By the very fact of its vote to withdraw from the European Union in June, Britain weakens its ties to its fellow members on the continent, an alliance founded, in part, to strengthen political and military integration in Western Europe. More ominously, the election of Donald Trump to the presidency presages a challenge to the viability of the alliance unlike any in its history. The most powerful nation among the 28 members will be led by a man who has said nothing to indicate an awareness of, and an appreciation for, the values that underpin the societies of the North Atlantic nations.

In a statement as stunning in its historical irony as it is instructive of perceptions of the president-elect in Europe, it was German Chancellor Angela Merkel who, following November’s election, reminded Trump that “Germany and America are connected by values of democracy, freedom and respect for the law and the dignity of man, independent of origin, skin color, religion, gender, sexual orientation or political views.”

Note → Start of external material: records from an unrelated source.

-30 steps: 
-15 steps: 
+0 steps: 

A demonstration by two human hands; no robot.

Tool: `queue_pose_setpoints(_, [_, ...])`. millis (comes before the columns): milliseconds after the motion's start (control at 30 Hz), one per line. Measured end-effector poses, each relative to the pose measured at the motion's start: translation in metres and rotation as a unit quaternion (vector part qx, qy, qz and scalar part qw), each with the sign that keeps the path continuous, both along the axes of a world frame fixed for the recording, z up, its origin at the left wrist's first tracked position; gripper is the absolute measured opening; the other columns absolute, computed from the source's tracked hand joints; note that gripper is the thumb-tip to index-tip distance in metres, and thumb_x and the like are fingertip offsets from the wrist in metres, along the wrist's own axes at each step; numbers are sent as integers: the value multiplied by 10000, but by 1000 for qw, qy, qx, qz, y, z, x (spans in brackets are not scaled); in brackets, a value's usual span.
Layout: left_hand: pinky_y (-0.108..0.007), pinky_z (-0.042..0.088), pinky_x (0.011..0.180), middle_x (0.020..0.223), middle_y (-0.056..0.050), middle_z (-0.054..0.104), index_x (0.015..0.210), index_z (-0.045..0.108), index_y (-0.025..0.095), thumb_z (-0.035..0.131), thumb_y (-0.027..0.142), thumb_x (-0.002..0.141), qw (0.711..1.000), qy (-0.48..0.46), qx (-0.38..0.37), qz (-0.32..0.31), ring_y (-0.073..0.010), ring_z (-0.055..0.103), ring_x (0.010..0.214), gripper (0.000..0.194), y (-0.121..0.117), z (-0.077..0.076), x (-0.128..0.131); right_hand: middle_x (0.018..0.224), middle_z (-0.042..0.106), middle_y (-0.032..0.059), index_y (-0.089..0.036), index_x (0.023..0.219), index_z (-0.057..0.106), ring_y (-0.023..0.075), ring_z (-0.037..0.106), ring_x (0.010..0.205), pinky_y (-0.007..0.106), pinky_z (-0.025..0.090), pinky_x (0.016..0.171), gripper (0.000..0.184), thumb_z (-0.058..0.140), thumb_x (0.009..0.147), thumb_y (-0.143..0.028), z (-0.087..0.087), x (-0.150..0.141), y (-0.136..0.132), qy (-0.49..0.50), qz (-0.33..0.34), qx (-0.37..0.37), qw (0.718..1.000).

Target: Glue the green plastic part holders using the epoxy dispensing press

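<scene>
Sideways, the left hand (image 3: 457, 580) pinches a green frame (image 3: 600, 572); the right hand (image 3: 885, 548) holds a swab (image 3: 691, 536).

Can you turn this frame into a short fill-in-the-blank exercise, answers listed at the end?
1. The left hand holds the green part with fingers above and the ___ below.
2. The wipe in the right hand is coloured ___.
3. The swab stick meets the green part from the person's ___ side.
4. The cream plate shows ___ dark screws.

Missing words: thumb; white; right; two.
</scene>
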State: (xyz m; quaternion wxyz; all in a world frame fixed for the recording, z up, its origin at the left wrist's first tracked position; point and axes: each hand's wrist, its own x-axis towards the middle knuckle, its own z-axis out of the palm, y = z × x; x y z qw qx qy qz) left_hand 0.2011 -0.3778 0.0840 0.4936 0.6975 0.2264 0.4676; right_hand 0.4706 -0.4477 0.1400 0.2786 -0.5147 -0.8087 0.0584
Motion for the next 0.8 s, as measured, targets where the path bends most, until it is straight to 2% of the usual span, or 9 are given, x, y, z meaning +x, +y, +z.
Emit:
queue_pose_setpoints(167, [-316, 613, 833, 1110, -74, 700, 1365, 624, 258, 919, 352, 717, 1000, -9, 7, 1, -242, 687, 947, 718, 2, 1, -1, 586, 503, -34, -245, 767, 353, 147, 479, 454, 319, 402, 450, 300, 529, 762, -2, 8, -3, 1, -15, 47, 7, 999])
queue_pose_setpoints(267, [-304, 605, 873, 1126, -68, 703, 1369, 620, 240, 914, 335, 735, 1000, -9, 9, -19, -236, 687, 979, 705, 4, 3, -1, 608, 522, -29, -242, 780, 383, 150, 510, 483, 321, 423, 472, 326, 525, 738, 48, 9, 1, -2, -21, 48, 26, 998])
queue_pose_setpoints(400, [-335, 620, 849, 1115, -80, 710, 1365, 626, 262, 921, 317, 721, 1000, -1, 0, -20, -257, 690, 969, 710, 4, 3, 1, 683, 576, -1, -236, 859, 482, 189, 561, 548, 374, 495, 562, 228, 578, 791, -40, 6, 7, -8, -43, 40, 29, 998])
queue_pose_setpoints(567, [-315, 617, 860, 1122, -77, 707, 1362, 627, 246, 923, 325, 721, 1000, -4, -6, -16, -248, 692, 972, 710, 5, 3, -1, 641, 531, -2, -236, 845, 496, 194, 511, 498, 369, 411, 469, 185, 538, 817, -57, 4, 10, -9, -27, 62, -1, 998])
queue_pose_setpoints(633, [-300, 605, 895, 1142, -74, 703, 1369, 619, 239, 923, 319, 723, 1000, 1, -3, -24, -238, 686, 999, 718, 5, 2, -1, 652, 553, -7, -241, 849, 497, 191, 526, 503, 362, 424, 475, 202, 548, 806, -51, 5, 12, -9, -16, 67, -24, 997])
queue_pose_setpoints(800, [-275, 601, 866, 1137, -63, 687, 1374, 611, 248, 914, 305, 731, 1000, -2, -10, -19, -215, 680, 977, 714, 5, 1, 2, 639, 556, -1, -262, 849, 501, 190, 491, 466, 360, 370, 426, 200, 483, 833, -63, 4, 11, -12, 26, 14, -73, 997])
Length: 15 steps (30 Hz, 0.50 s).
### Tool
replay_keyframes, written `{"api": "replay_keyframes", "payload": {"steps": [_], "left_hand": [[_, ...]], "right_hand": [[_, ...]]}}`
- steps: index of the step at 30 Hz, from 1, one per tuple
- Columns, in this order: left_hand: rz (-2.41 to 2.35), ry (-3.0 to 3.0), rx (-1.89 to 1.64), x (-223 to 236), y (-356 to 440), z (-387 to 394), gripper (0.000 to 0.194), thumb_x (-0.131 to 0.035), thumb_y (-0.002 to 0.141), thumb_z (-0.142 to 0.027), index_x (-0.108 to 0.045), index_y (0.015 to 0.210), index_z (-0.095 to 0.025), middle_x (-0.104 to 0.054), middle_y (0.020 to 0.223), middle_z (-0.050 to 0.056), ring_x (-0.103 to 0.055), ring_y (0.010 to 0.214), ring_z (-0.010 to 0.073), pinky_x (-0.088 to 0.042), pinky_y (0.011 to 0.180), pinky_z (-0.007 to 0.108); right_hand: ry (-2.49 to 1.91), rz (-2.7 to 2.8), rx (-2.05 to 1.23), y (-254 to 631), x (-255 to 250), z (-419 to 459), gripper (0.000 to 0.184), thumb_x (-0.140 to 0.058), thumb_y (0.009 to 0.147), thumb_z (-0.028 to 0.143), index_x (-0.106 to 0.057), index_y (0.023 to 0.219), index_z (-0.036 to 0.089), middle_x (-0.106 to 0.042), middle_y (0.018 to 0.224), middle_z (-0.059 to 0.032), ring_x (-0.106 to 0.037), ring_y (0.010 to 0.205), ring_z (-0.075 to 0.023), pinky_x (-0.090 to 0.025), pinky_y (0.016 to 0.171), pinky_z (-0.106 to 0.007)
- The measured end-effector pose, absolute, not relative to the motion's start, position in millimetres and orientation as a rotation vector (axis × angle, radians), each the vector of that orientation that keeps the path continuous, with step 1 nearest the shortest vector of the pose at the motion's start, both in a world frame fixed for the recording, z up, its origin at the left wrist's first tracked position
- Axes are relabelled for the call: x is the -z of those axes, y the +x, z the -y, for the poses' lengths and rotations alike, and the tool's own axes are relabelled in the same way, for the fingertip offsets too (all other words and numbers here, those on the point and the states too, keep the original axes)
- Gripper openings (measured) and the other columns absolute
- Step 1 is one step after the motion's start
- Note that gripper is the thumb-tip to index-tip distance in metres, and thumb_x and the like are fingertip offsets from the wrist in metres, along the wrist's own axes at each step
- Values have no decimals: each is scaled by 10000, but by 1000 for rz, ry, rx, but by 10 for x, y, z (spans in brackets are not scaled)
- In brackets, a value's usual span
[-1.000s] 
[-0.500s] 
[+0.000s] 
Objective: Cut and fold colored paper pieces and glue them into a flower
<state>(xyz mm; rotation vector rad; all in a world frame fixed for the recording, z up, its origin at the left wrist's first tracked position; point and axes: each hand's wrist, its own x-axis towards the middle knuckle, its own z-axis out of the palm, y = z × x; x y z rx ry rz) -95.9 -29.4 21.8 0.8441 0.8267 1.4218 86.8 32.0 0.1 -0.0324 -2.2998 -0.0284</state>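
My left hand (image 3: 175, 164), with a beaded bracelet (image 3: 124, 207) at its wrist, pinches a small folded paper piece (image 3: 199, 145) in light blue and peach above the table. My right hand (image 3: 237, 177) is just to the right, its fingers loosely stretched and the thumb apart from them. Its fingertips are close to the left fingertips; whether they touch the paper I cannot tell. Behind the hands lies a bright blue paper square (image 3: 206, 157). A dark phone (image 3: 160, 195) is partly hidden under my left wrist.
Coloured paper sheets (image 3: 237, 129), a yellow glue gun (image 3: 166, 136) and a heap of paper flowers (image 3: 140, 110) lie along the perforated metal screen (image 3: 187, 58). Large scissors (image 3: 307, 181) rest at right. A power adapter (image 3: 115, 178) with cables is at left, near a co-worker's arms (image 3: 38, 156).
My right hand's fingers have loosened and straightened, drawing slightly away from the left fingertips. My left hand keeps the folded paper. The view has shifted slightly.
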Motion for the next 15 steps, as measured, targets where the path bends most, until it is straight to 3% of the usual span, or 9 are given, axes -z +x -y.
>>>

Ultimately, power is measured by means other than balance sheets and spending sums. Behind economic wealth and military might, a recognition of democratic instruments, acknowledgment of the rule of law and respect for fundamental freedoms are the bedrock principles of the liberal order that has served to guide the West for more than six decades and whose institutional embodiment is NATO. That order now stands to be tested by leaders of the very nation to which it owes so much of its birth.

A world turned upside down, indeed; and the Western world is sadder for it.

Paul F. State, of Buffalo, is the author of four books in European history, including “Historical Dictionary of Brussels,” the headquarters city of NATO.